Other early efforts to support individuals with disabilities were more informal. In 1937, Ivor Jakeman, a 23-year-old Bethany resident who suffered from distorted limbs as a result of infantile paralysis, was supported by Harvey Ginn, the local barber, in developing a market garden. “Is he discouraged?” asked the Lindsay Daily Post of Jakeman. “No, not he. He is and will be game to the very last to make a place for himself in this huge unrelenting world.”

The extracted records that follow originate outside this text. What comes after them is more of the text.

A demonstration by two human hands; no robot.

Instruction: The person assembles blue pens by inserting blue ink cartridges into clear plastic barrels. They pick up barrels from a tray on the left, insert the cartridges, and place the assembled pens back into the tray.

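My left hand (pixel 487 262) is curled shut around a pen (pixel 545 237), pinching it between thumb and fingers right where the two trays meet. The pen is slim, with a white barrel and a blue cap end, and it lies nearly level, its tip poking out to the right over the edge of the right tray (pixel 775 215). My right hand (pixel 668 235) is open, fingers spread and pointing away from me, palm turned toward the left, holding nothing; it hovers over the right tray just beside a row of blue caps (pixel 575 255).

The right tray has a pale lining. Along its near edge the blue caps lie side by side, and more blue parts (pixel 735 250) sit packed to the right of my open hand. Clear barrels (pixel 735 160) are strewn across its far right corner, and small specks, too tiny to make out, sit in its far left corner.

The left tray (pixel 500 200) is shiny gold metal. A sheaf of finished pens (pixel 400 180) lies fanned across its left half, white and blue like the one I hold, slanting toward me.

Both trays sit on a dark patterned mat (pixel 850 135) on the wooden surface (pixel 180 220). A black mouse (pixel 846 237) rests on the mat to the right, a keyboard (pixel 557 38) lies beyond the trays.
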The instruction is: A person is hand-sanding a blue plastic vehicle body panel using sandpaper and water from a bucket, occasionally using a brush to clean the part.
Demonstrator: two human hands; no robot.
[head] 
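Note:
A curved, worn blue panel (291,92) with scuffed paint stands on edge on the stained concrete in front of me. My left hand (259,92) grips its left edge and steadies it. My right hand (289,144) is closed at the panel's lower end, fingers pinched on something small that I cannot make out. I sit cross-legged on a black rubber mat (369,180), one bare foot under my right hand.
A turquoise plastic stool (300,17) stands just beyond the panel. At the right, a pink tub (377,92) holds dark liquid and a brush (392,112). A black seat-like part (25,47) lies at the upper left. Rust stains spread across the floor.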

More advances took place during the 1950s. The Kawartha White Cane Club was formed in 1952 to support those living with vision impairment. In September 1960, a group of Lindsay-area parents joined forces to open a school for children with special needs. The organization they founded ultimately became the Victoria County Association for Community Living in 1988, and was instrumental in making Grace King’s family feel welcome in Lindsay when they relocated to the area in 1974. King’s daughter, Rochelle, had been diagnosed with Prader-Willi syndrome (a genetic disorder causing weak muscles and slow development), and would go on to benefit from the many services offered by the VCACL.

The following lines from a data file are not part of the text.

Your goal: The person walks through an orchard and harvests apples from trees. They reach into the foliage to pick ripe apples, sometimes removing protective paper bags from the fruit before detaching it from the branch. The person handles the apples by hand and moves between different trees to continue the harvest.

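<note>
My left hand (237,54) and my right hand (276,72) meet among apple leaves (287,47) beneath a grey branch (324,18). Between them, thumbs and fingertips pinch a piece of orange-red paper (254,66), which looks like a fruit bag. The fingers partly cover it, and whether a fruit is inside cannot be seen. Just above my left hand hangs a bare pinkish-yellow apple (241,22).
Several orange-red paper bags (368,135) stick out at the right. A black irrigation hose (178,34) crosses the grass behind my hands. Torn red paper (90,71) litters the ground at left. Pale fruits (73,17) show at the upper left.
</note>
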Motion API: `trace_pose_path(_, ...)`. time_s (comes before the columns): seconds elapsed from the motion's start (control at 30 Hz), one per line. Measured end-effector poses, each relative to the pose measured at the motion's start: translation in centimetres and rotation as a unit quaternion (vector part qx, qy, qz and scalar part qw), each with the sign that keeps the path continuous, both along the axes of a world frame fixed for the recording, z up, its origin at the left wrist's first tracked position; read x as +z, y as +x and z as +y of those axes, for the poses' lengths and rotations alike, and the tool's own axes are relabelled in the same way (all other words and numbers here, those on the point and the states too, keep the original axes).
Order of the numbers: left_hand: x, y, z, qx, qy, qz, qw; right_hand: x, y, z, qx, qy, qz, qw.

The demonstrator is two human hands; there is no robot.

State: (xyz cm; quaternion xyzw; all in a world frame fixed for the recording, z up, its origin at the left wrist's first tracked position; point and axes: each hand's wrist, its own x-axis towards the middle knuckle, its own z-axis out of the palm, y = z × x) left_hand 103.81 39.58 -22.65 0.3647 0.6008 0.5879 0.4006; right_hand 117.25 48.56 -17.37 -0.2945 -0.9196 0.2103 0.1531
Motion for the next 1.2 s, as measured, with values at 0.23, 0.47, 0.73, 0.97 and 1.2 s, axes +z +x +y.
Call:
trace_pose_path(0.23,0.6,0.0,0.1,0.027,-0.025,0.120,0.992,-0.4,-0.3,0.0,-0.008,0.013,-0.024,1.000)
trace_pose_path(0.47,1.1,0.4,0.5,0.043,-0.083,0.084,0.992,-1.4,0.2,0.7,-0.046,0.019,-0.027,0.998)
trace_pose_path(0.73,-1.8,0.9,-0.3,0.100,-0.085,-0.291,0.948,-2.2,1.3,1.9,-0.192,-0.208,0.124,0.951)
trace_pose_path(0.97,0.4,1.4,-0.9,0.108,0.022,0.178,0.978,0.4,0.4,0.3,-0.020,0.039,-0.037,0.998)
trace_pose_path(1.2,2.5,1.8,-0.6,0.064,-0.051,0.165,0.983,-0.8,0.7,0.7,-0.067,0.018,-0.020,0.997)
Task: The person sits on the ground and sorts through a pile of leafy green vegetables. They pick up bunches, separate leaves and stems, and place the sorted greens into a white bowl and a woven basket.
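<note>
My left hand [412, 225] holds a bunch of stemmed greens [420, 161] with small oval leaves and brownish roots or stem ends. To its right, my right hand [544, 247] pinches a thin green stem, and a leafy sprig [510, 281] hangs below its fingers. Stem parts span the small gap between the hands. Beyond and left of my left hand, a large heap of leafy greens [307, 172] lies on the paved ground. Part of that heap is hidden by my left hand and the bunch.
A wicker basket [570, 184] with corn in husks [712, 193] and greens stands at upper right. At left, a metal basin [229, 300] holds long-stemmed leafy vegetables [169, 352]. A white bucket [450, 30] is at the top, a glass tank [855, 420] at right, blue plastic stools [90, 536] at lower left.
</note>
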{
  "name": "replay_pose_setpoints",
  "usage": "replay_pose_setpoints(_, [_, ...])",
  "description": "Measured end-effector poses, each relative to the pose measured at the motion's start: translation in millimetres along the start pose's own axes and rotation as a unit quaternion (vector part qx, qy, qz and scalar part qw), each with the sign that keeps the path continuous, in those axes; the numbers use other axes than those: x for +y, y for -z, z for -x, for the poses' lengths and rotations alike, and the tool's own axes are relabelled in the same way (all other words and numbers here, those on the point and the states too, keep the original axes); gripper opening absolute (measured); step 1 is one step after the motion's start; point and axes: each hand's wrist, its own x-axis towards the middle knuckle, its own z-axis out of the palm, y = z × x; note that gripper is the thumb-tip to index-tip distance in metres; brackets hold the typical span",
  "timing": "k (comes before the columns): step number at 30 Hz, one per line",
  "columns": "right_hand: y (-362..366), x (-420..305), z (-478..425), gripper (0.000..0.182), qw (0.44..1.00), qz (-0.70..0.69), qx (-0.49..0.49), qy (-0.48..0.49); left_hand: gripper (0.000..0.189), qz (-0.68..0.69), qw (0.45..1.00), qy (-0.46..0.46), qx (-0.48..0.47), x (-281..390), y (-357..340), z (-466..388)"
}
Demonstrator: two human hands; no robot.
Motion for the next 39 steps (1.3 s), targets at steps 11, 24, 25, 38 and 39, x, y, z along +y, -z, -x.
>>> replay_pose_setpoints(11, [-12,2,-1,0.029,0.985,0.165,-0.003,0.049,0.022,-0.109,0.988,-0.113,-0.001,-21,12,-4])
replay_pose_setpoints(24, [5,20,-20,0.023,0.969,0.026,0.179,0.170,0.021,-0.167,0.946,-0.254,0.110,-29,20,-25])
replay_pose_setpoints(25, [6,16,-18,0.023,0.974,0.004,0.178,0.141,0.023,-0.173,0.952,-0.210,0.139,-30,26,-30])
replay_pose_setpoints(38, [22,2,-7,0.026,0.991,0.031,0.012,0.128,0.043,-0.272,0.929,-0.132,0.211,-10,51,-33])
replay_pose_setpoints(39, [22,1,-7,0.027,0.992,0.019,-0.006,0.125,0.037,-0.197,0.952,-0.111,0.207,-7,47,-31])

King’s experience as a mother of a child with a disability led her to become an advocate, and she recalls working alongside others  such as the late Bill Huskinson and the late Ron Kennedy in blazing new trails. “Over the years the labels were dropped and those with different abilities had opportunities they were never afforded in the past,” says King. “Ron Kennedy,” she remembers “was a gifted gentleman who happened to have a physical disability caused by cerebral palsy. He was a speaker, advocate, and Scoutmaster — something no person of disabilities was supposed to do — and he offered encouragement in raising the bar.”

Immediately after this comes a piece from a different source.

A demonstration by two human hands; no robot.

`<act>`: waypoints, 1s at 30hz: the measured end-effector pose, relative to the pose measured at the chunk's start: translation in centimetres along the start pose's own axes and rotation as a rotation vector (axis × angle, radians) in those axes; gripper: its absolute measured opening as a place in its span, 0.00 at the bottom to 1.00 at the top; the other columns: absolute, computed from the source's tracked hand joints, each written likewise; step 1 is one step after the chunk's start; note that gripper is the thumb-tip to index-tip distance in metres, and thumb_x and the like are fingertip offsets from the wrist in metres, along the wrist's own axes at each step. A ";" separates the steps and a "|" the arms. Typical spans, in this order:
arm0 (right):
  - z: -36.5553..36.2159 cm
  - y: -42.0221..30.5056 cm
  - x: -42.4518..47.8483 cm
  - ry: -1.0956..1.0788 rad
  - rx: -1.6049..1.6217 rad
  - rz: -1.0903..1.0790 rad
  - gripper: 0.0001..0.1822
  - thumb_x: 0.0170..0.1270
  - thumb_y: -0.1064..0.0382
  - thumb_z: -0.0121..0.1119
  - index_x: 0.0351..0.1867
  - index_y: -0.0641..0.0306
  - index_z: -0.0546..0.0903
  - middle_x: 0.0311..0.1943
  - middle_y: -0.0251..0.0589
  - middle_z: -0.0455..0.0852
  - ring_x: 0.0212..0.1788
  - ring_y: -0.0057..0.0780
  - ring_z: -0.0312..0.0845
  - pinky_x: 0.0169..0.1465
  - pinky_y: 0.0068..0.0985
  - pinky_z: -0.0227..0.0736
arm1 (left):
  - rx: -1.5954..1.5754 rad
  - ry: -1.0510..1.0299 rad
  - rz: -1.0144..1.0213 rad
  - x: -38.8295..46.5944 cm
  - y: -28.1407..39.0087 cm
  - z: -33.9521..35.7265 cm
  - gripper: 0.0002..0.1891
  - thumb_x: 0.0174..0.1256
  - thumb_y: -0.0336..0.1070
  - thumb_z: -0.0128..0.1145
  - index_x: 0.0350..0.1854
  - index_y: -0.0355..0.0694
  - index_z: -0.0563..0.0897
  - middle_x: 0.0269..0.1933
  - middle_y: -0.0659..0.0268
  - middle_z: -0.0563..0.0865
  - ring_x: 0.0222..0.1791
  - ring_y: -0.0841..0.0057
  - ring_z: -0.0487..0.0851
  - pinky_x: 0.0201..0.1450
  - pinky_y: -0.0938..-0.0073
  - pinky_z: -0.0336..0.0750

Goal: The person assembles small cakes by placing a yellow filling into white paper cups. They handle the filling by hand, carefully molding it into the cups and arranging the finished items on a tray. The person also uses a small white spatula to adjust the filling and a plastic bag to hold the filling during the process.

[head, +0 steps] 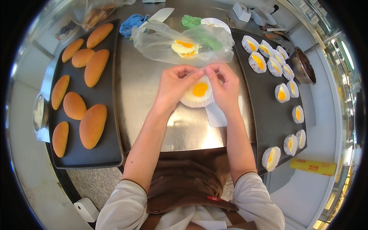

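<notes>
Both hands meet at the far rim of a fluted white paper cup. My left hand pinches that rim between thumb and forefinger, and my right hand pinches it close beside. Lying in the cup is a round white piece with a yellow centre, resembling a fried egg. Fingers hide the cup's upper edge. Beyond my hands, a clear plastic bag lies on the steel worktop, with more white-and-yellow pieces in or under it. A flat white scraper is partly beneath my right hand.
On the left, a dark baking tray bears several oval bread buns. Another dark tray at right carries several filled paper cups. A metal bowl stands beyond it. Blue cloth and green plastic lie at the back.
</notes>
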State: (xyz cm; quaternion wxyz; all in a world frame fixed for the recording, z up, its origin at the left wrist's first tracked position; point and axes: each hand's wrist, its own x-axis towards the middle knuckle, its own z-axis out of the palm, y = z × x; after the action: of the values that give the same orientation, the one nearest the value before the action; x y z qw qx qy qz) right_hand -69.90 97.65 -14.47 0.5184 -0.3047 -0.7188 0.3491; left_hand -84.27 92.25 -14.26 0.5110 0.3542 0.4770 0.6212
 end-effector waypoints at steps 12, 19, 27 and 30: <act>-0.3 0.3 -0.2 0.141 0.091 0.164 0.05 0.70 0.68 0.60 0.38 0.68 0.81 0.34 0.34 0.83 0.35 0.17 0.77 0.39 0.20 0.75 | -0.081 0.013 -0.051 -0.1 0.1 -0.1 0.13 0.66 0.33 0.67 0.46 0.28 0.85 0.39 0.61 0.89 0.36 0.82 0.86 0.39 0.81 0.80; -0.1 0.3 -0.2 0.106 0.104 0.159 0.05 0.71 0.68 0.58 0.38 0.68 0.81 0.34 0.33 0.83 0.37 0.16 0.78 0.40 0.20 0.76 | -0.104 0.032 -0.063 0.0 -0.1 -0.3 0.13 0.68 0.35 0.66 0.44 0.28 0.85 0.38 0.62 0.89 0.35 0.82 0.86 0.39 0.82 0.80; 0.1 0.2 -0.2 0.015 0.154 0.157 0.07 0.71 0.66 0.58 0.40 0.69 0.82 0.33 0.33 0.84 0.35 0.17 0.77 0.37 0.19 0.73 | -0.110 0.057 -0.071 0.0 0.0 -0.3 0.12 0.67 0.35 0.67 0.43 0.29 0.86 0.37 0.62 0.89 0.34 0.82 0.86 0.37 0.81 0.81; 0.2 0.5 -0.2 -0.032 0.065 0.109 0.07 0.71 0.65 0.59 0.39 0.69 0.82 0.33 0.34 0.84 0.33 0.17 0.76 0.35 0.19 0.71 | -0.098 0.045 -0.063 0.1 -0.2 -0.4 0.11 0.66 0.34 0.67 0.42 0.29 0.86 0.36 0.62 0.89 0.34 0.83 0.85 0.37 0.81 0.81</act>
State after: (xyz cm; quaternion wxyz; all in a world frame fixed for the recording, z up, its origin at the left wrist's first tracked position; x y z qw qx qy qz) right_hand -70.03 97.74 -15.02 0.4965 -0.3208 -0.6975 0.4051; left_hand -84.65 92.27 -14.57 0.5362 0.2996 0.4681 0.6353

By the 1970s and 1980s, questions of accessibility had entered public discourse. Over the summer of 1980, Carolyn Van Alstyne co-ordinated a project for the Victoria County Social Planning Council that saw public buildings, elevators, entranceways, parking spaces and washrooms across the municipality studied to ascertain whether they were fully accessible. “The intention,” said the introduction to An Accessibility Guidebook of Lindsay and District, “is not so much to expose physical barriers as to remove uncertainties that might present anxiety barriers to those with mobility problems.”

Removing barriers also means reducing the distance one must travel to access services. Five Counties Children’s Centre, established in Peterborough in 1975 with the financial assistance of the Lindsay Rotary Club, began providing services to children with physical, neurological and communicative challenges living in the Lindsay area, in October of 1982.

“I have been privileged to work in the Lindsay community for the past 40 years,” says Darlene Callan, director of clinical services for Five Counties. “It really does take a village to raise a child, and we have learned over the years that children are born with differing abilities (rather than disabilities), and they require all services to work together to provide them with the best possible chance at building those abilities for life.”

1 Comment

  1. Karla Forgaard-Pullen says:

    I concur, and point to the Accessibility for Ontarians with Disabilities Act that met with much optimism in 2005. Very few of its intentions have been made realities, and while at one point the local Committee had good municipal advocates, I find nothing at all in reportage in recent years.
    With all the massive housing developments happening, have even 1 of the homes been designed or marketed to accommodate persons with mobility, vision or hearing challenges? Do any of the municipal governed social housing units have plans to upgrade in these regards?